Of the lines below, write out exactly those from the line with "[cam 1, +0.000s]" through the line with "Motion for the", both included, and skip the rest.

══ EXTRACTED INFORMATION ══

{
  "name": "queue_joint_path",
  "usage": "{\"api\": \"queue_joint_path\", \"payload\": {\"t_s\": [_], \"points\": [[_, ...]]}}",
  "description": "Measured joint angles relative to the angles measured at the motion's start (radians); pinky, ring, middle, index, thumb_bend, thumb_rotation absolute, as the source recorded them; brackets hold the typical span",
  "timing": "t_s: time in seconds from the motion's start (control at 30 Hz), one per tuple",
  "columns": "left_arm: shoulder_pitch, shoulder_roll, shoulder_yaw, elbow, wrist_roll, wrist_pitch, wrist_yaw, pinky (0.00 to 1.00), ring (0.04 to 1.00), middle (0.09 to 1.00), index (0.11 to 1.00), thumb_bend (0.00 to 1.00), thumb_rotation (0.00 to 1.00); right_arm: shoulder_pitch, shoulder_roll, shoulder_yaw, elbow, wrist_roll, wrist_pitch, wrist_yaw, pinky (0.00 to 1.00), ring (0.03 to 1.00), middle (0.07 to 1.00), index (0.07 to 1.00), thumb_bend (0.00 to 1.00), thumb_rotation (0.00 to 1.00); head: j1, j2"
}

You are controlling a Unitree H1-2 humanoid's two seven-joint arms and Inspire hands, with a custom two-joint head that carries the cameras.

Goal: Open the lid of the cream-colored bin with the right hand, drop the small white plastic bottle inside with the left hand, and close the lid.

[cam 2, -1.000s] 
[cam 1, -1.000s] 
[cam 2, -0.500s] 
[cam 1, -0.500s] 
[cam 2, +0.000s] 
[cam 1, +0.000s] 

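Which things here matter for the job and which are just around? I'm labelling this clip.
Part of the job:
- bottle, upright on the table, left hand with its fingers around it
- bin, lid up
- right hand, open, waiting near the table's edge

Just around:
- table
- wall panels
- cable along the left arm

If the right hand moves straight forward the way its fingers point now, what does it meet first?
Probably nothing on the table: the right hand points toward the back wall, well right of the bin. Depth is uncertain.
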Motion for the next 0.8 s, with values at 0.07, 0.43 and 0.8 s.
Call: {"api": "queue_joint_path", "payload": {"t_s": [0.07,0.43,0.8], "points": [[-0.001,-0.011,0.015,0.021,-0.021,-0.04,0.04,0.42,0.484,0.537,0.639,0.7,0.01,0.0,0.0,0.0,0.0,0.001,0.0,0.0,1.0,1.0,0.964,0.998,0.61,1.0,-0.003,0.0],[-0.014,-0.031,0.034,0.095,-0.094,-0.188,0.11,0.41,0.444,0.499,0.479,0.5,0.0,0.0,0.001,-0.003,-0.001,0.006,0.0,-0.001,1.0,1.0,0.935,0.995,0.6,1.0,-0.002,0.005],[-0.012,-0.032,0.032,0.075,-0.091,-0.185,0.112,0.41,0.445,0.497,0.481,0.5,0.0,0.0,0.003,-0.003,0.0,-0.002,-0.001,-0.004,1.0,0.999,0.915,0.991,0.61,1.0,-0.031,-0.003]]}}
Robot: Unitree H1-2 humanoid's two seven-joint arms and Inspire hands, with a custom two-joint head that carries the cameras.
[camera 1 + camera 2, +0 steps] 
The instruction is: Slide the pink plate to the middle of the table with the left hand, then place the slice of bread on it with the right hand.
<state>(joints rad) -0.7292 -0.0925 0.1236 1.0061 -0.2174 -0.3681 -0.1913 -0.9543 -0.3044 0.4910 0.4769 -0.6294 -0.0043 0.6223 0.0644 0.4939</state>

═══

[REPLY TO THE TASK]
[cam 1, +0.000s] 

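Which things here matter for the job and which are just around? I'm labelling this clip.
Part of the job:
- bottle, upright on the table, left hand with its fingers around it
- bin, lid up
- right hand, open, waiting near the table's edge

Just around:
- table
- wall panels
- cable along the left arm

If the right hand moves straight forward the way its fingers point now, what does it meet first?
Probably nothing on the table: the right hand points toward the back wall, well right of the bin. Depth is uncertain.
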Motion for the next 0.8 s, with values at 0.07, 0.43 and 0.8 s.

Nothing else is required to complete the output.